As a consequence, I think in languages like Ruby, we should focus on correctness and simplicity, and push performance issues further down the stack. Of course, Puma has a well defined execution model: workers/threads/etc and that's a part of the contract, but using thread pools and keeping a list of threads, it would be much better if Puma could just do Thread.new{...} per request from a simplicity and correctness POV, without worrying about performance because CRuby will already be capable of pooling them more efficiently (and across all of your application, not just Puma).

• Ruby 2.6 recycled stacks: https://github.com/ruby/ruby/blob/ruby_2_6/vm.c#L2417-L2447
• Ruby 2.7 we used alloca within pthread stacks (which I assume can be reused based on the pthread configuration): https://github.com/ruby/ruby/blob/ruby_2_7/thread.c#L723 = measurable performance improvement.
• Ruby 2.7 fiber stack resuse: https://github.com/ruby/ruby/blob/ruby_2_7/cont.c#L152-L177

[MSP-Greg]

@ioquatix

Thanks for the info.
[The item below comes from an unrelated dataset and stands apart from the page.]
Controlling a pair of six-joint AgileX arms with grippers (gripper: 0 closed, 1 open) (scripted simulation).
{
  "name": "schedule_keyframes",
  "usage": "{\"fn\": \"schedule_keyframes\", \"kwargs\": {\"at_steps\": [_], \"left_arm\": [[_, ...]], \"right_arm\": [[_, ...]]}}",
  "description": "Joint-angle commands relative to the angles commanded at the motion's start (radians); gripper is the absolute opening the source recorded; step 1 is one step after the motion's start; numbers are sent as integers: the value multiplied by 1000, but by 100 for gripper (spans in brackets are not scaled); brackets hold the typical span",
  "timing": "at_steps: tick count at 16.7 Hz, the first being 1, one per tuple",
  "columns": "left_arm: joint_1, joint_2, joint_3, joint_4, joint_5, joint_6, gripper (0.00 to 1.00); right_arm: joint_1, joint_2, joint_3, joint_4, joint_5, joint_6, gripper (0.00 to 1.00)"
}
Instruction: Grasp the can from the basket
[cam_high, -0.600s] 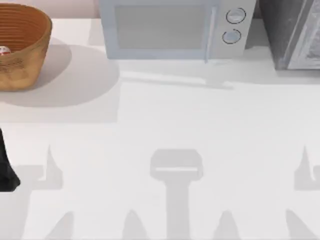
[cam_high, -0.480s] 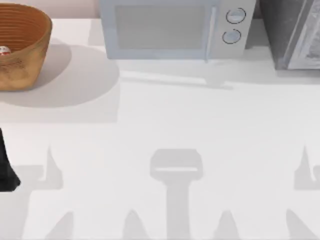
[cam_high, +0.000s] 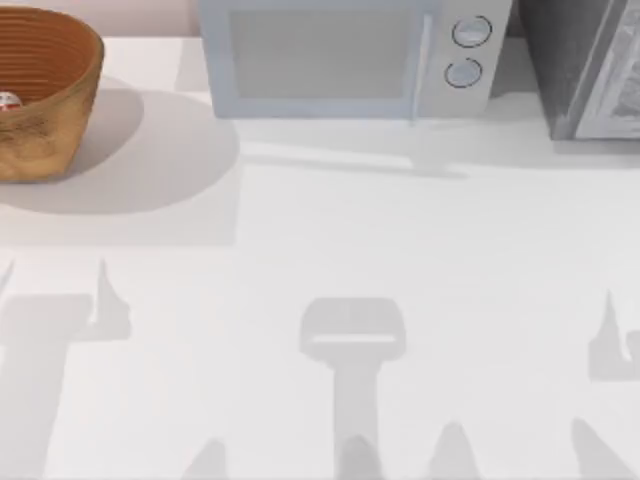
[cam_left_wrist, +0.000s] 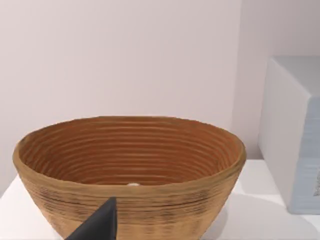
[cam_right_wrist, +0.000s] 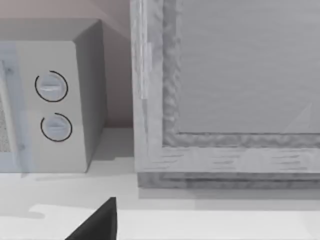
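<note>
The basket (cam_high: 45, 95), a round orange-brown wicker bowl, stands at the table's far left back corner. A small bit of the red-and-white can (cam_high: 8, 101) shows inside it at the picture's left edge. In the left wrist view the basket (cam_left_wrist: 130, 160) faces me straight on, and only a pale sliver of the can (cam_left_wrist: 133, 184) peeks above its near rim. A dark part of my left gripper (cam_left_wrist: 97, 225) shows low in that view, short of the basket. A dark part of my right gripper (cam_right_wrist: 97, 222) hangs over the table at the right.
A pale microwave (cam_high: 350, 55) stands at the back middle, right of the basket, with a grey cabinet (cam_high: 590, 65) at the back right. The right wrist view faces the microwave's knobs (cam_right_wrist: 52, 105) and the cabinet (cam_right_wrist: 225, 90). Arm shadows lie on the white tabletop (cam_high: 320, 240).
The dark piece of my left arm at the top view's left edge has gone out of that view. Its shadow has shifted up toward the basket. The right side is unchanged.
</note>
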Motion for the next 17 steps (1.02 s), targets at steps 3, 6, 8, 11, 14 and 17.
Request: {"fn": "schedule_keyframes", "kwargs": {"at_steps": [3, 6, 8, 11, 14, 17], "left_arm": [[6, 206, 222, -81, 12, -1, 100], [10, 468, 467, -188, 30, -5, 100], [13, 670, 634, -274, 44, -8, 100], [19, 990, 880, -417, 66, -14, 100], [30, 1314, 1108, -575, 87, -16, 100], [45, 1614, 1315, -739, 103, -8, 100]], "right_arm": [[0, 0, 0, 0, 0, 0, 100], [0, 0, 0, 0, 0, 0, 100], [0, 0, 0, 0, 0, 0, 100], [0, 0, 0, 0, 0, 0, 100], [0, 0, 0, 0, 0, 0, 100], [0, 0, 0, 0, 0, 0, 100]]}}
Given that Puma has on_thread_start & on_thread_exit hooks, I suspect using "Thread.new{...} per request" might cause some issues. Maybe Puma 7...

Aside from the things you mentioned, using it might make it easier to deal with a timeout 'waiting for an app response'. Not.sure.

[ioquatix]

I've changed Fiber.new do to Fiber.new(storage: nil) do which increases the per-request isolation by preventing inheritance of any existing state. This is probably the correct model.